When a 30-year-old woman physically attacked three Jewish women in Brooklyn while shouting anti-Semitic insults, New York Assemblywoman Amy Paulin didn’t expect the attacker to be released from custody. She also didn’t expect her to attack people two times thereafter.
That’s why on Jan. 6 Paulin introduced legislation in the New York State Assembly to restore discretion to judges in requiring bail for people who may pose a threat to public safety.
“With this amendment, we have the opportunity to adjust the critical bail reforms that were enacted last year,” Paulin said in an official press release. “Bail reform needed to happen in the interest of justice and equal treatment of accused individuals but we must balance those objectives against the safety and security of our residents.”
The 2019-20 New York State budget includes changes in the way defendants are held after their arrest and before their trials begins. Courts now must release defendants without bail for misdemeanors before trial unless the court decides the defendant poses a flight risk.
Due to the new bail reform, the Brooklyn attacker, identified as Tiffany Harris, was released after being charged with attempted assault as a hate crime. A second arrest after another assault led to her release without bail once again. It wasn’t until Harris was arrested a third time that she was sent to a psychiatric ward for evaluation.

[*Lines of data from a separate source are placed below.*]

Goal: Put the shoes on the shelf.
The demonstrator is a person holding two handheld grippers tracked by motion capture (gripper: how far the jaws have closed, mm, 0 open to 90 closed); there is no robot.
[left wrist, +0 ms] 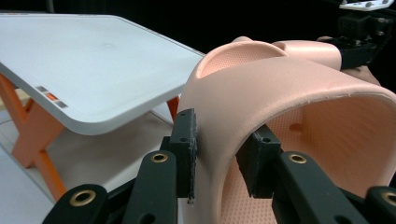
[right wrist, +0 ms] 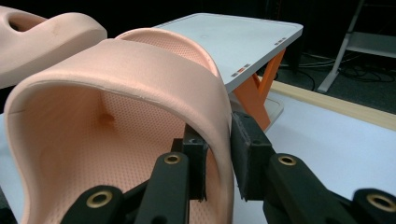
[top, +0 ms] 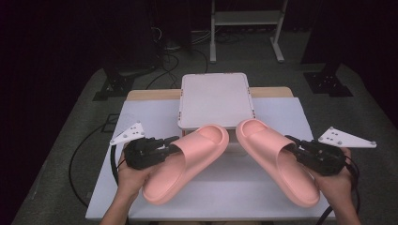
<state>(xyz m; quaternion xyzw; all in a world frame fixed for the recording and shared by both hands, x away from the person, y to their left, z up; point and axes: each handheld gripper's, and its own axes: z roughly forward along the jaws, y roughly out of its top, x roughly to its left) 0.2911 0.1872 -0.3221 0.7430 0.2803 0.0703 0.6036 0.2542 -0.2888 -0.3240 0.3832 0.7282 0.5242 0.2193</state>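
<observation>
Left gripper [top: 170, 146] fingers clamp the left slipper [top: 187, 161]; right gripper [top: 293, 144] fingers clamp the right slipper [top: 277, 159]; no legible writing.

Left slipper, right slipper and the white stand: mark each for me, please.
left slipper [top: 187, 164]: high view, on the strap's top.
right slipper [top: 277, 159]: high view, on the strap's top.
white stand [top: 215, 98]: high view, on the bare middle of its top plate.

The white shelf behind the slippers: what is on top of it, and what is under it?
The white shelf has a bare top. Under it, orange crossed legs and a white base show. The middle part beneath is hidden by the top and by the left slipper and right slipper.
</observation>
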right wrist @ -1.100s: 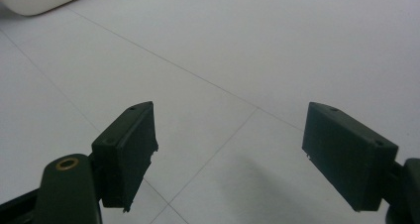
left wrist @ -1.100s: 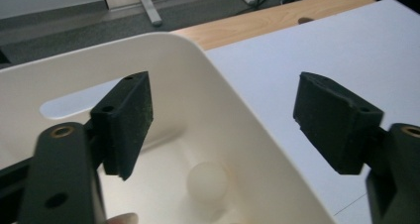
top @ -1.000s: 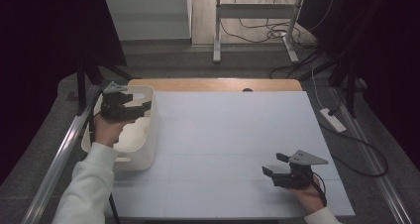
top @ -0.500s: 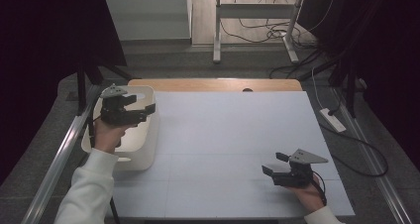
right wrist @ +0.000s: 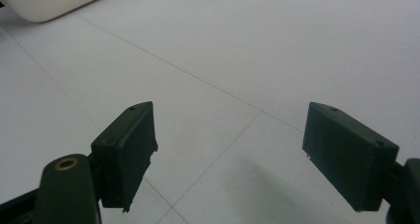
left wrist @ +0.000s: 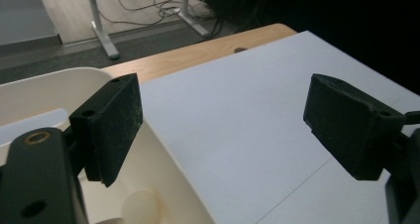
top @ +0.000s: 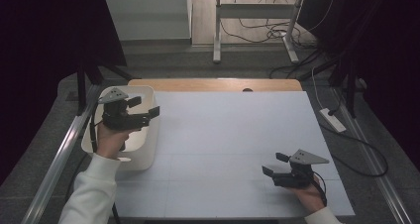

Paulin, who has served the 88th New York State Assembly District since 2001, said the new reform has come with unintended consequences that need to be resolved immediately.
“I am particularly concerned that judges have lost the ability to impose bail on violent and potentially violent perpetrators of hate crimes and domestic violence,” Paulin said in the press release. “These types of crimes carry a high incidence of recurrence and escalation in severity. We cannot have a situation where the judiciary is handcuffed and the victims of crimes are left vulnerable and afraid.”
The attack in Brooklyn wasn’t the only incident that affected Paulin. She also points to the mass shooting at a kosher supermarket in Jersey City on Dec. 10, as well as the stabbing of five people in a rabbi’s home in Monsey on Dec. 28.
“During this time of widespread and increased attacks against the Jewish community, we must do all we can to make all New Yorkers feel safe and protected,” Paulin said.
According to her official website, Paulin has a diverse legislative agenda which includes government reform, sexual abuse and education. During her tenure as an assemblywoman, she’s had 216 bills signed including a law that went into effect in September increasing the time before a gun can be sold to someone whose background check requires additional scrutiny, as well as a bill in 2006 eliminating the statute of limitations against sexual assault.